Tag: 365 monologues

  • 237: brian (the slow drain)

    i can feel it, the slow drain. pushing me down. the heat’s not helping. when it gets this hot i tend to not think very well, can’t get my thoughts straight, you know, and i start winding particular thoughts around anxieties. this is what the summer is like. it’s like i don’t belong–not that i’m unique, i don’t feel that way at all–but that i don’t belong here, that this isn’t my place, that these aren’t my people. now i know that’s all bullshit in a way, that’s me giving in, but i still feel it and it’s hard to get away from it. them’s the breaks. every year it happens, like a little reminder of my slow failure. and i roll with it because there’s nothing else i can do. or at least that’s how i feel. like the world’s passing me by.

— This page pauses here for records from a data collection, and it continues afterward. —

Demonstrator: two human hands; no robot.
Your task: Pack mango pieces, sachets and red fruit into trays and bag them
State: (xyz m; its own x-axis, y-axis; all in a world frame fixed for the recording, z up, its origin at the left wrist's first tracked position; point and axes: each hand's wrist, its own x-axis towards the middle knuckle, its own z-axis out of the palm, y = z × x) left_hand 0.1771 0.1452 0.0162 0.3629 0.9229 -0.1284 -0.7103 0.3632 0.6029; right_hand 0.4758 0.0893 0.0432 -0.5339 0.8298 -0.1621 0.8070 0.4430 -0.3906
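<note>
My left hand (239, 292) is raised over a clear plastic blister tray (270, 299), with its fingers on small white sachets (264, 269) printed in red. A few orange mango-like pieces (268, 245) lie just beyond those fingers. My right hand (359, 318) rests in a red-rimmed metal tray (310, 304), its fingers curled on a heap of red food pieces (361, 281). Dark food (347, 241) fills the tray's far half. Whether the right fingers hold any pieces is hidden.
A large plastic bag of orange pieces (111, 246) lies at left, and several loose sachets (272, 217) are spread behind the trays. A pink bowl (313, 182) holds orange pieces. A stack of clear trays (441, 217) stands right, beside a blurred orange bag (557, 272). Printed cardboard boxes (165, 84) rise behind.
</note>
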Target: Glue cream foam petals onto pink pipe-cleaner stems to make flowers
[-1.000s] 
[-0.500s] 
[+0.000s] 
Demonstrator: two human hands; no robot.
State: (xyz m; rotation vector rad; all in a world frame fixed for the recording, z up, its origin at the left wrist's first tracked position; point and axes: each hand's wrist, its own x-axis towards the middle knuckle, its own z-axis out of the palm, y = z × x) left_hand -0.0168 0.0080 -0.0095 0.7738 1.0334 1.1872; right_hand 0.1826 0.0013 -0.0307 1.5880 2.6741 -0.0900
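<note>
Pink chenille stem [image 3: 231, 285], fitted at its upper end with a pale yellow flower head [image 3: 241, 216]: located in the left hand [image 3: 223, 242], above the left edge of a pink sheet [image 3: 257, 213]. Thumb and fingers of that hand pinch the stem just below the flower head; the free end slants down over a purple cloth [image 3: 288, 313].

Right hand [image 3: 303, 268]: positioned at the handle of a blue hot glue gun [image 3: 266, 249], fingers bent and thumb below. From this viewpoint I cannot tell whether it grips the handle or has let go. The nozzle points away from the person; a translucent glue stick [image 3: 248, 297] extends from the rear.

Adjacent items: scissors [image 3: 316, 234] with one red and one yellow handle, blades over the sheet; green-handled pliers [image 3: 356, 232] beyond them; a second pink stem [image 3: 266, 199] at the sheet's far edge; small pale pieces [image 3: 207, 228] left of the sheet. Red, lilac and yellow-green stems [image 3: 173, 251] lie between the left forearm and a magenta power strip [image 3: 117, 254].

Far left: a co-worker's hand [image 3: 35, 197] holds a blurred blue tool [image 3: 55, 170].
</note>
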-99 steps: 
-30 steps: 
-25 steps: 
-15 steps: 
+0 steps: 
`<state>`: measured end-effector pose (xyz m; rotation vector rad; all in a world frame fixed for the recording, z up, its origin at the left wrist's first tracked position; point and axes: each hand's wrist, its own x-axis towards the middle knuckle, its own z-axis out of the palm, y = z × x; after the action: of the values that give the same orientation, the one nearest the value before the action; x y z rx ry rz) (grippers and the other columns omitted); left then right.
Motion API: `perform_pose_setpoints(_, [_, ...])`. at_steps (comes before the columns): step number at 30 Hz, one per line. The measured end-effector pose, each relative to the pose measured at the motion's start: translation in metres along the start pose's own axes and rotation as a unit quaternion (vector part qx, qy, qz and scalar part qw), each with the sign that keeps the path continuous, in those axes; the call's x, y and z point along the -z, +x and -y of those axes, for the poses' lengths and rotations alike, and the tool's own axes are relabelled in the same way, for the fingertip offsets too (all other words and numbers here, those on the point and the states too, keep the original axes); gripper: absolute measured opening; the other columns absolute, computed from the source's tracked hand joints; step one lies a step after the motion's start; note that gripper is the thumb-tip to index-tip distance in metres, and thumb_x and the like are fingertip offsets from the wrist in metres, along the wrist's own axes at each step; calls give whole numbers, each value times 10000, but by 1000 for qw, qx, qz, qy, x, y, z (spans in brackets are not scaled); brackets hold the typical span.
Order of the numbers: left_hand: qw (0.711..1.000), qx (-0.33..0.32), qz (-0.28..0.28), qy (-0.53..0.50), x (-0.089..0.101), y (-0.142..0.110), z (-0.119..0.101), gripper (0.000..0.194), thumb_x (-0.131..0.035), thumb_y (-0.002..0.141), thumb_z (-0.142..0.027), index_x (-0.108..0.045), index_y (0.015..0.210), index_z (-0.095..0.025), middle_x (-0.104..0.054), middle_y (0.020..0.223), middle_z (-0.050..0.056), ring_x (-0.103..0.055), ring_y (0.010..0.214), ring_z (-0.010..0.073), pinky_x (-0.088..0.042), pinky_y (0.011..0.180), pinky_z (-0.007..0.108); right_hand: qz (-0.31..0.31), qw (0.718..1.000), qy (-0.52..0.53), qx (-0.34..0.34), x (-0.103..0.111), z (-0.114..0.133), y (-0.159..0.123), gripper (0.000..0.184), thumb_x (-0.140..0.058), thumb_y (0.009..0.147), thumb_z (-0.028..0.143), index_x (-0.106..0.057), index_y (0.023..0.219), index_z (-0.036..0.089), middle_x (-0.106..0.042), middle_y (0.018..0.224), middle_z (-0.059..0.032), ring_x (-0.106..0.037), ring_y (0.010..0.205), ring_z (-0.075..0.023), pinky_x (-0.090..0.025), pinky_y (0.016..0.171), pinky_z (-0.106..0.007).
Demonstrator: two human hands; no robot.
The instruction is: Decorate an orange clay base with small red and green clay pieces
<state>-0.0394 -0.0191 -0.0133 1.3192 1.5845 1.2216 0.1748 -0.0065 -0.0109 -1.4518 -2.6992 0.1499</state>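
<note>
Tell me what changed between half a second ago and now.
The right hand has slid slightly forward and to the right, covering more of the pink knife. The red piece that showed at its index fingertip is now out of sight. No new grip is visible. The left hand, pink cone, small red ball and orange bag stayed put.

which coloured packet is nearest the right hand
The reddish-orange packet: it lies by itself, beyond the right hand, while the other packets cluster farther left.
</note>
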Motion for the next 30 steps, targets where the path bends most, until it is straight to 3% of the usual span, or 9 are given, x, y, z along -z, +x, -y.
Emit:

    no. i’m tired. that’s it, i’m just tired. people think i’m strange for sleeping for eight hours. can you believe that? i tell them, “when i’m tired i feel like killing myself,” and they laugh and i have to remind them that i’m serious. some people get grouchy. to each their own. [tearing up] see, now you got me here, at the end of the spiral. the bottom of the canyon. it happens. just let me get through it, i don’t need you to make me happy. i hate that shit. i don’t need your pity, i have enough of my own. all i need is understanding, and a place to sleep. just give me a good night’s rest and i’ll be better in the morning.

  • 236: (level)

    i just want to not be depressed. that’s it. i don’t even care about being happy, or even content. i just want to be level, i just want to move through the world not thinking that i am a worthless bag of shit. that’s all. i want to look at a beautiful woman and think, “i should ask her out,” not think, “there’s no way she would ever love me.” that’s all. it’s so simple, brain. some dumb chemical reactions misfiring up here, or firing too much, i don’t know. lack of dopamine. how could these fucking chemicals ruin everything? i don’t know. but really all i need is to feel level again. to feel like my life has meaning, purpose, outside of what is directed of me. i want to feel like making music makes sense, that being honest about my situation won’t ruin my life. i don’t want to look like damaged goods, you know? when i was in my 20s that was fine because life was about getting knocked down and getting back up. but now that i’m in my 30s, like really in my 30s, the “knocked down” part is getting longer and longer, and the last thing i want is to force people to help me get back up. i gotta do it on my own. just don’t know how. working on it though. god damn.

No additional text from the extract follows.